The Ninth Circuit noted that under the FLSA, the term "employer" is to be construed broadly to include individuals who have “control over the nature and structure of the employment relationship,” or “economic control” over that relationship. It concluded that the three executives, two of whom were also alleged to be co-owners of the casino, fit that definition of "employer." The court also found that because the three executives were not parties to the bankruptcy proceeding, they were not entitled to any bankruptcy protections.
As the Stoel Rives World of Employment reported earlier this month, the Washington Supreme Court reached a similar ruling based on almost identical facts in Morgan v. Kingen. These cases should serve as a reminder to managers everywhere: if your business is failing, you may want to prioritize paying your employees' wages over everything else. Failure to do so may lead to personal liability.
Washington Supreme Court Decides Morgan v. Kingen - Bankruptcy is No Defense
The Washington Supreme Court issued a decision today in Morgan v. Kingen, holding that bankruptcy is not a valid defense to a willful withholding of wages under RCW 49.52.070. The plaintiffs in this case worked at Funsters Grand Casino in SeaTac, Washington. The casino was not a success and the owners voluntarily filed for Chapter 11 bankruptcy after only one year in business. After it became clear that the owners were not going to inject badly needed capital, the bankruptcy court converted the proceedings to a complete liquidation under Chapter 7. After the conversion, the owners couldn't have paid their employees even if they had wanted to (at least from the seized Funster assets).

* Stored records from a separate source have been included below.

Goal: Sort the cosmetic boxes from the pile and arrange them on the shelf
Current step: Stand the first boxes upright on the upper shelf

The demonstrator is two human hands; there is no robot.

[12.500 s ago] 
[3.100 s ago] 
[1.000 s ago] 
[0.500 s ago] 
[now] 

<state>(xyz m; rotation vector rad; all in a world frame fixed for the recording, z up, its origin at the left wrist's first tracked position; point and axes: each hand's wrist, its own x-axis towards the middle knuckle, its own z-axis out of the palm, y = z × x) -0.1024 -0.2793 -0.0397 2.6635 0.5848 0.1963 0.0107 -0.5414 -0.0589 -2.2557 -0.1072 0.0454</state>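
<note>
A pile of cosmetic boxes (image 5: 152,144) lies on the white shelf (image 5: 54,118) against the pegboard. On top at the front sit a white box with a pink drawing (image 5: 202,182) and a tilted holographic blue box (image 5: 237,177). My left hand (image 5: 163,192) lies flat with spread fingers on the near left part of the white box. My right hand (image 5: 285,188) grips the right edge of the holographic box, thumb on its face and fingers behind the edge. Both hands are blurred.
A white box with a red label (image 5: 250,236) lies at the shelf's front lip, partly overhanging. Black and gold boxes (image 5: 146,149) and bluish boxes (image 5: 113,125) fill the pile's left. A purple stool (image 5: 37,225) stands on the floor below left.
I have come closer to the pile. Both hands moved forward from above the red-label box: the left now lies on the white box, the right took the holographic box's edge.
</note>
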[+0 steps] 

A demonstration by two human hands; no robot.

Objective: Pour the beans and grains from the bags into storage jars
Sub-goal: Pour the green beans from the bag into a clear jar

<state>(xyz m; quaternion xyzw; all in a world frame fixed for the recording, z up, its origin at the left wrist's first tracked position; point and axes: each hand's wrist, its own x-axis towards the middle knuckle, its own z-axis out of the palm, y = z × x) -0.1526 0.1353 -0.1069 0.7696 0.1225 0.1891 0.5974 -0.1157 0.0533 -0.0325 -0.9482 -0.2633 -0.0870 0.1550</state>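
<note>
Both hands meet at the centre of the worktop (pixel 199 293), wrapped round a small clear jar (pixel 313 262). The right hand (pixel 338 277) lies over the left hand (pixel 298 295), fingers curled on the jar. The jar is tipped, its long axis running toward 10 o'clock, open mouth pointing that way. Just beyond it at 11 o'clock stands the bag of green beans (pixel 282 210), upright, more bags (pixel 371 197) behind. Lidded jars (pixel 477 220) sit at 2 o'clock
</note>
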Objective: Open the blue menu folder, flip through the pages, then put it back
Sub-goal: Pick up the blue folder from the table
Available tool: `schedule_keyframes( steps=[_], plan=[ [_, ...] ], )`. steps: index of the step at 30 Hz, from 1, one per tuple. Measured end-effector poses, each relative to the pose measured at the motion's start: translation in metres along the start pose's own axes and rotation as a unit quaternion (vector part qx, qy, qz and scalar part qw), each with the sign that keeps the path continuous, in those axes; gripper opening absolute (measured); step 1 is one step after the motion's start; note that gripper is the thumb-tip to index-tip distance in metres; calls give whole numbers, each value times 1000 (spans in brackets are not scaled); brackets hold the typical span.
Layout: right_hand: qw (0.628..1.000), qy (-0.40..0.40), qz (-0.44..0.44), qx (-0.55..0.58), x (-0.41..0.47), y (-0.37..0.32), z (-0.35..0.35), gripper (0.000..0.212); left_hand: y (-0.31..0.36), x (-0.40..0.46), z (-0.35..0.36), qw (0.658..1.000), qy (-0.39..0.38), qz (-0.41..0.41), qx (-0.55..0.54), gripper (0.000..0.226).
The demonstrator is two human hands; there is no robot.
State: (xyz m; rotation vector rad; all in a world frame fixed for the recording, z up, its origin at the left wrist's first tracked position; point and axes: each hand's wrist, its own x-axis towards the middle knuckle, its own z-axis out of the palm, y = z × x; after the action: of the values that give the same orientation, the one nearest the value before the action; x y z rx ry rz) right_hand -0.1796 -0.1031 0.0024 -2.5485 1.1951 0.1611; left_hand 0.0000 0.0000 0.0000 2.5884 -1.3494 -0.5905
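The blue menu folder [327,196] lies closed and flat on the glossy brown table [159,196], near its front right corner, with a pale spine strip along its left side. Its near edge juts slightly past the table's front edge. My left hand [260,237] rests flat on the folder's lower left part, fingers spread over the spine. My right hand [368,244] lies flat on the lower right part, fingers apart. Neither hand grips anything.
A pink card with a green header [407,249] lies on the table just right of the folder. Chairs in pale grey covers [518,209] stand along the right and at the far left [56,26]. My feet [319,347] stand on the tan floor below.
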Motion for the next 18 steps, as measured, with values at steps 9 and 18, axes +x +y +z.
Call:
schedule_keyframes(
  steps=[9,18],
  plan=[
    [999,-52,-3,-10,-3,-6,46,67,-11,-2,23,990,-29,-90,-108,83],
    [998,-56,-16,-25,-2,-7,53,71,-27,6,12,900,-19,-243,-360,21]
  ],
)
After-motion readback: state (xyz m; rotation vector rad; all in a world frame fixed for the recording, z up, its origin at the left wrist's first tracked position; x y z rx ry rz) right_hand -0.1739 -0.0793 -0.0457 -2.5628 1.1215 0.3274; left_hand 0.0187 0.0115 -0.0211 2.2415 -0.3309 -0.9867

The plaintiffs brought a class action lawsuit on behalf of over 180 employees to recover unpaid wages. The owners of the bankrupt casino argued that while the wages were admittedly owed, the withholding was not willful because the assets were seized in bankruptcy. This distinction is crucially important because willful withholding of wages allows a plaintiff to recover double damages, attorneys' fees and exposes the withholder to personal liability. The owners of the bankrupt casino were thus personally liable for twice the amount of all the unpaid wages plus attorneys' fees unless they could assert a bankruptcy defense. They tried. They failed at the trial level, the appellate level, and as of today, at the Washington Supreme Court as well. Justice Sanders dissented, noting that the owners could not have paid as their assets were seized and unavailable. He was joined by Justice Johnson and Justice Sweeney, pro tem.
The bottom line for businesses in Washington remains unchanged by this decision. A financial inability to pay wages does not constitute a defense to a willful withholding of wages. Today's decision establishes that even a complete liquidation in bankruptcy is no defense. The lesson? If your business is failing and it looks like there may not be enough assets to satisfy all the looming creditors, you might want to seriously consider paying wages before anything else.